## YOUR ASSIGNMENT
Only lines holding the word "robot" are needed; copy each of them from the material.

## RECORDS SUPPLIED
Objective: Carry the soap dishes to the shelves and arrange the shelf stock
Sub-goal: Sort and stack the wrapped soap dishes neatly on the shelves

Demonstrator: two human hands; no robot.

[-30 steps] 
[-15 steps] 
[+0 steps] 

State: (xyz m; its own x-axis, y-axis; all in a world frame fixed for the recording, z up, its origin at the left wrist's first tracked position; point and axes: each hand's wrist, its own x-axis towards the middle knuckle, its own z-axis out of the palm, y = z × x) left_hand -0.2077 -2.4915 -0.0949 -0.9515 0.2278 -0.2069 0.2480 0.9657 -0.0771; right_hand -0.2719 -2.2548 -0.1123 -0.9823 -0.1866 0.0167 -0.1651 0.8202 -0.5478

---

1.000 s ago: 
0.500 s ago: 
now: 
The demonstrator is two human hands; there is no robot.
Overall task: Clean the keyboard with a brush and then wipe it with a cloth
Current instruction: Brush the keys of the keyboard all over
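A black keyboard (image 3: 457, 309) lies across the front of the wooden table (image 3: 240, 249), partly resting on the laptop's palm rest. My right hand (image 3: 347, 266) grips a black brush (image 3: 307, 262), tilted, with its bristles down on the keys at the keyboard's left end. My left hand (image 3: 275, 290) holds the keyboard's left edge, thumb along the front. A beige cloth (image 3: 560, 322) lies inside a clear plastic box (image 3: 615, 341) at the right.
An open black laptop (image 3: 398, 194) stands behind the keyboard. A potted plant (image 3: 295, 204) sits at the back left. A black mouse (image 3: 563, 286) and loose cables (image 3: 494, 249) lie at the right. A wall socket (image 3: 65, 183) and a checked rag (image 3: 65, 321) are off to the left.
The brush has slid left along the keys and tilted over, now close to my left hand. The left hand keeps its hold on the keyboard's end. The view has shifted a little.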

## EXPECTED OUTPUT
Demonstrator: two human hands; no robot.
The demonstrator is two human hands; there is no robot.

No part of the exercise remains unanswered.